**ACTIVITY**
Omitting all images, set down every line below exactly as it appears.

**DATA SECTION**
======

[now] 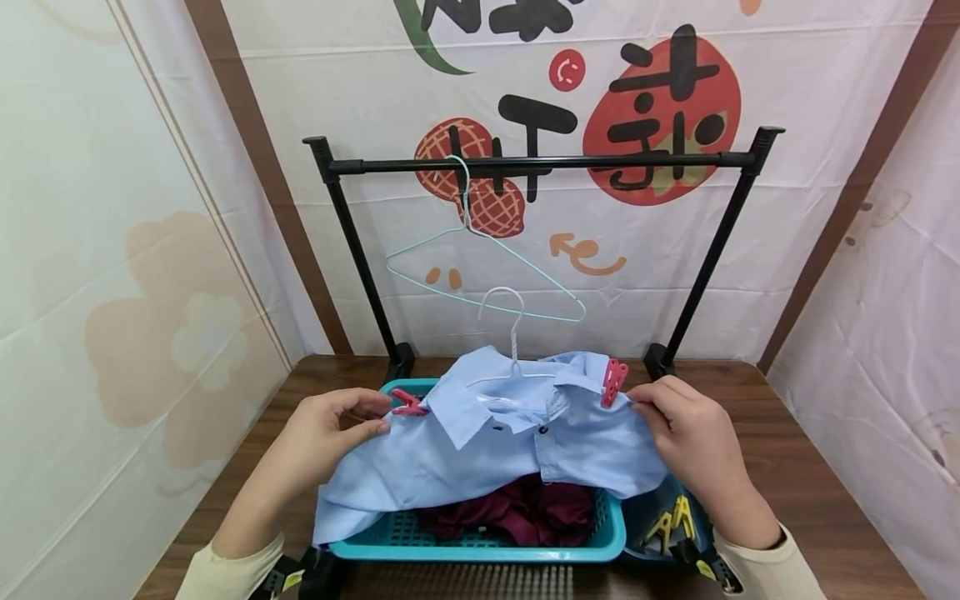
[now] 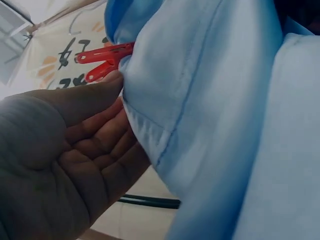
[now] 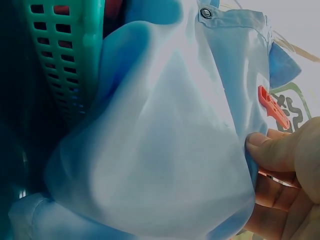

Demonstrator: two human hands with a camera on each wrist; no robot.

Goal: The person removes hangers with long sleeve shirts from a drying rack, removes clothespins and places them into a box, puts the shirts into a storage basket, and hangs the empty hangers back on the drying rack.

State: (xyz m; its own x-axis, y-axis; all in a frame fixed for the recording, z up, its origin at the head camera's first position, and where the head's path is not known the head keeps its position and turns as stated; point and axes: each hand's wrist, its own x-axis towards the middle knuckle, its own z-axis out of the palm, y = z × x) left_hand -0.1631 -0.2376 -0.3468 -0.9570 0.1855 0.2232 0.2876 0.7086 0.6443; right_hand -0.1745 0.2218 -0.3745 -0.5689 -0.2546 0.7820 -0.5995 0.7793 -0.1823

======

**ANSWER TO THIS EXERCISE**
[now] 
[now] 
[now] 

Demonstrator: two human hands with a camera on each wrist; no robot.

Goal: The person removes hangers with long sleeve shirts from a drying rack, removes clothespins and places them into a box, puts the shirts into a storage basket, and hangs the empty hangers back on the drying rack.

State: (xyz m; its own x-axis, y-axis; all in a frame fixed for the recording, z up, its origin at the head camera's first position, and where the head's path is not known the head keeps its position and turns as stated; point and axes: each hand's wrist, its own x-axis towards the middle knuckle, its own z-axis out of the palm, y = z × x) left_hand -0.1631 -0.2376 -0.3468 -0.9570 0.1855 0.2232 0.2876 0.7086 0.6443; right_hand -0.1745 0.2218 -0.3745 -0.5689 -0.2546 0.7820 -0.5995 0.7793 -0.1823

The exercise has been fully answered.